Frankly, I couldn’t give a flying fudge about Sir Lindsay Hoyle’s remorse. Nor may I care much less concerning the chiselling chancers on all sides of the House fiddling whereas Gaza burns.
People are lifeless. Gaza is in ashes. China has joined the rising listing of nations calling for a direct ceasefire with 700,000 displaced Palestinians on the threat of hunger following Israel’s bombardment – on the again of 29,500 lifeless, almost 12,000 of them kids.
What is our so-called Mother of all Parliaments doing? Grandstanding, throwing metaphorical custard pies, ducking, diving and back-covering behind amendments.
And they marvel why younger individuals suppose so little of our so-called elected representatives. Some children watching – and even adults – would have questioned what all of the chaos was all about, then given up making an attempt to grasp when the Speaker’s lack of authority grew to become plainly obvious as he struggled to talk with out being heckled.

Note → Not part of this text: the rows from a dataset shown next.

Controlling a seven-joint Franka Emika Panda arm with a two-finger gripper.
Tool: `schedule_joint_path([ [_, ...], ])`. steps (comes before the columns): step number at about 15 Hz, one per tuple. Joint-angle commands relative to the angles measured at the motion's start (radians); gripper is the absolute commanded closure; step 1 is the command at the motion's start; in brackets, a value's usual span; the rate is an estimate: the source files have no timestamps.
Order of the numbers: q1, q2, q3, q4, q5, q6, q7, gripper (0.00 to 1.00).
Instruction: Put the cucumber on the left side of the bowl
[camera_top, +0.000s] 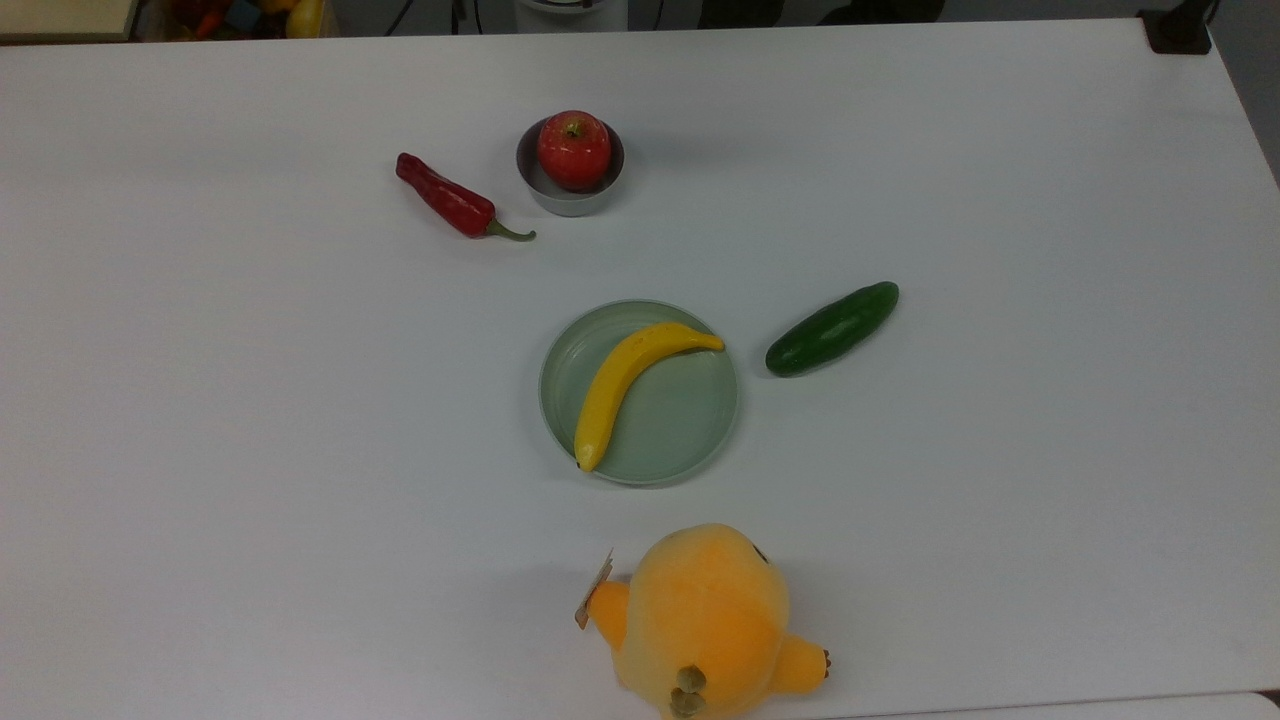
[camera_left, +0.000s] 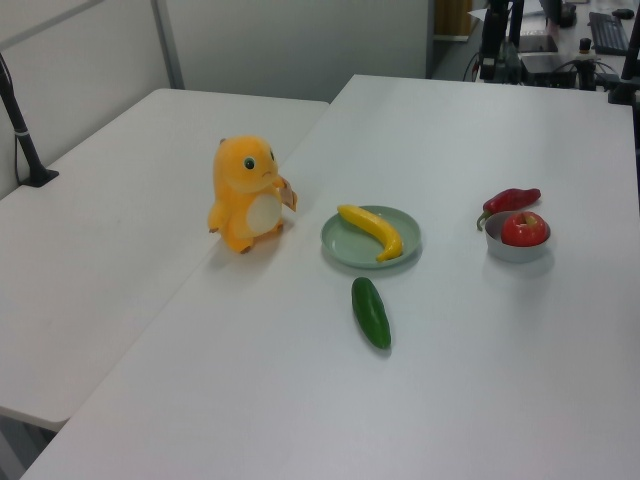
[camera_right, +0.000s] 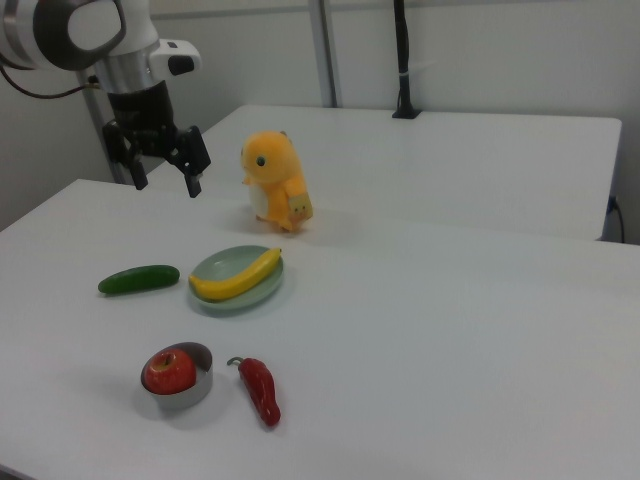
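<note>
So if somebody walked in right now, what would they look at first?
Probably the orange plush toy standing near the table's bottom edge in the top view, since it is the biggest and brightest thing there. Next, the yellow banana lying on the pale green plate in the middle, with the dark green cucumber beside it on the top view's right. In the right view the gripper hangs open above the table.

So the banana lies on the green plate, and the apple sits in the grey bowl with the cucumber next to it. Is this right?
Not quite. Beside the bowl with the apple is the red chili; the cucumber lies beside the plate that holds the banana, as the top view shows.
</note>
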Motion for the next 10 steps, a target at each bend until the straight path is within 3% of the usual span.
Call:
schedule_joint_path([
  [1, 0.042, -0.001, -0.005, -0.029, 0.003, -0.007, -0.003, 0.00],
  [10, 0.044, 0.060, 0.076, -0.005, 0.005, 0.005, 0.311, 0.00],
])
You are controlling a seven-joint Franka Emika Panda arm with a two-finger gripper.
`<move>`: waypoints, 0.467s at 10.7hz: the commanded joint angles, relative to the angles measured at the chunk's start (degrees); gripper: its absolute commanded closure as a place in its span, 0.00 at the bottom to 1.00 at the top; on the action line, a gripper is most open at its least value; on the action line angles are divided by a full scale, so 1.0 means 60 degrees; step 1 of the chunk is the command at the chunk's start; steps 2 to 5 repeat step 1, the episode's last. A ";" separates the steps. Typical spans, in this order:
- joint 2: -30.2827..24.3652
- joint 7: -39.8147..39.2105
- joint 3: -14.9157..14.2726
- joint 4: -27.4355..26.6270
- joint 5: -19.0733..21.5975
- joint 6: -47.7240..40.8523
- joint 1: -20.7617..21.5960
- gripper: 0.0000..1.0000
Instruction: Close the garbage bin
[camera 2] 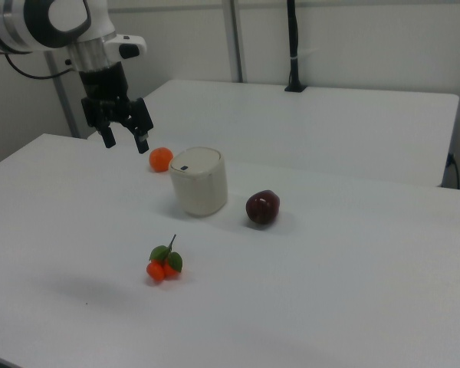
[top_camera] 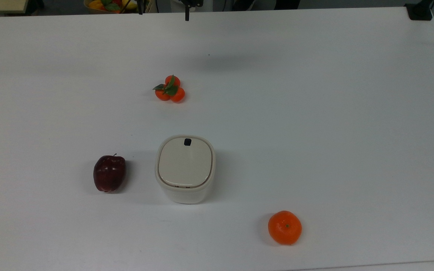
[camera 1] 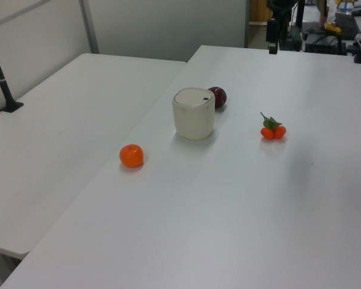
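In the top view, the garbage bin (top_camera: 185, 169) stands on the table (top_camera: 315, 113). An apple (top_camera: 109, 173) lies near its left, a tangerine cluster (top_camera: 170, 89) beyond it, an orange (top_camera: 285, 227) nearer, to its right.
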 commanded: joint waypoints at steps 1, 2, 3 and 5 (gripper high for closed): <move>-0.0262 -0.0028 -0.0034 -0.0210 -0.0116 -0.0028 0.0041 0.00; -0.0262 -0.0028 -0.0034 -0.0210 -0.0116 -0.0028 0.0041 0.00; -0.0262 -0.0028 -0.0034 -0.0210 -0.0116 -0.0028 0.0041 0.00; -0.0262 -0.0028 -0.0034 -0.0210 -0.0116 -0.0028 0.0041 0.00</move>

Embarrassment doesn’t come near summing all of it up. At occasions it seemed like a chucking out time at a metropolis pub on a Friday evening. Or that time at a drinks do when everybody has put a lot away they turn into vocally and emotionally incontinent.
Our MPs and their leaders will rock up on a TV or perhaps a doorstep close to you quickly, bleating about their integrity and begging in your votes. Before then they’ll be stampeding to the ethical excessive floor when another person’s conduct falls under the place it ought to be, to sentence them with out an oz. of self-awareness.
Remember the shambles on the night of Wednesday, February 21 once they do.